Colloidal minerals intake leads to longer life

Lately I’ve heard a lot about colloidal minerals from people in multilevel marketing programs. I understand the value of minerals in the diet, but are colloidal minerals really as useful as they claim? How do they compare with chelated minerals in the body’s ability to absorb them?

Given the body’s limited ability to absorb minerals, does that mean that you have to take more than the listed Recommended Dietary Allowance (RDA) to actually absorb the RDA?

Thanks for any help in clarifying this for me.

Colloidal minerals are nothing more than minerals suspended in some type of solution. (Many common substances, such as milk, butter and gelatin, are also colloids.) As far as I know, there are no studies published in respected scientific journals that have shown that colloidal minerals are more available to the body than chelated or other forms of minerals. In fact, I recently asked several firms that market colloidal minerals for research proving that they were a superior way of delivering minerals to the body, but none of them knew of any such research.

Colloidal minerals intake leads to a longer life

Colloidal minerals benefits

Colloidal minerals are being promoted because studies show that consuming higher levels of minerals through food and drinking water is associated with longer life spans. However, these studies have nothing to do with colloidal minerals – foods don ‘t contain minerals in colloidal form since colloids are too large to enter plant cells. Moreover, the lining of the gut would probably repel colloidal particles, making it difficult for them to enter into the bloodstream.

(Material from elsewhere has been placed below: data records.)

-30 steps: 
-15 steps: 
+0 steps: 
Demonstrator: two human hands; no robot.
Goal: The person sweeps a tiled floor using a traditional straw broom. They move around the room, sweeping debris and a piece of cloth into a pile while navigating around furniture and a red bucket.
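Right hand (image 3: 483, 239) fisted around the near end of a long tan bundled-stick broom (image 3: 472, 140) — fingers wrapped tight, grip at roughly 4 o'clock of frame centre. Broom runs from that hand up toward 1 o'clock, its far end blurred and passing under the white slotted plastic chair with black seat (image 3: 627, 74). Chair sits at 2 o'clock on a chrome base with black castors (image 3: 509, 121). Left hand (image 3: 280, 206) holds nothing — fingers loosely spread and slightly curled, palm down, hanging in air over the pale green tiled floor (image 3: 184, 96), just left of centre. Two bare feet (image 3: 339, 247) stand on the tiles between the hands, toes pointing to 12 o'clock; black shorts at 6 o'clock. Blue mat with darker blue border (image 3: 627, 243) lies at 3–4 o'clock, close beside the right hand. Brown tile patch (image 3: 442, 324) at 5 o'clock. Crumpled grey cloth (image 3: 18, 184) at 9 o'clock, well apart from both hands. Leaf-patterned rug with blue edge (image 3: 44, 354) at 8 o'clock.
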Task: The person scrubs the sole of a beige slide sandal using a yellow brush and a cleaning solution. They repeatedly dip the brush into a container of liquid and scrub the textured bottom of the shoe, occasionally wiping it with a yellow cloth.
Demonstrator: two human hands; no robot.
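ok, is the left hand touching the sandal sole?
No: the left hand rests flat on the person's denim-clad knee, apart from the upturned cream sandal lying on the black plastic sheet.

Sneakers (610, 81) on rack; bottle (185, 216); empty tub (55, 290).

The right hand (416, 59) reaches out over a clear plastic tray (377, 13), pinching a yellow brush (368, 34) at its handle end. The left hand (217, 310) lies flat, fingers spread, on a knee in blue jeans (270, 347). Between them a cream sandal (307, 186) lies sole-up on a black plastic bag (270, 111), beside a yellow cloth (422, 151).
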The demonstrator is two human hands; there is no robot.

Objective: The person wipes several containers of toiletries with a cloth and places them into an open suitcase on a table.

Even if they were well absorbed, the colloidal mineral products on the market today are aluminum silicates, so they could increase your body is aluminum load – and there is increasing evidence suggesting that aluminum may promote the development of Alzheimer’s dementia.

Until we have some decent scientific evidence that colloidal minerals are superior to other forms of minerals, I would steer away from them.

As to your question about the RDA, these amounts take into account the ability of the average person to absorb nutrients, so you should not have to take more than the RDA to reach that level.

I should mention that the RDA is the amount of a nutrient that most healthy people need to avoid a deficiency. It may be inadequate for special populations (such as the sick and the elderly) to avoid deficiency, and it often is much lower than the amount that people need for optimal health. The level needed for optimal health still hasn it been established.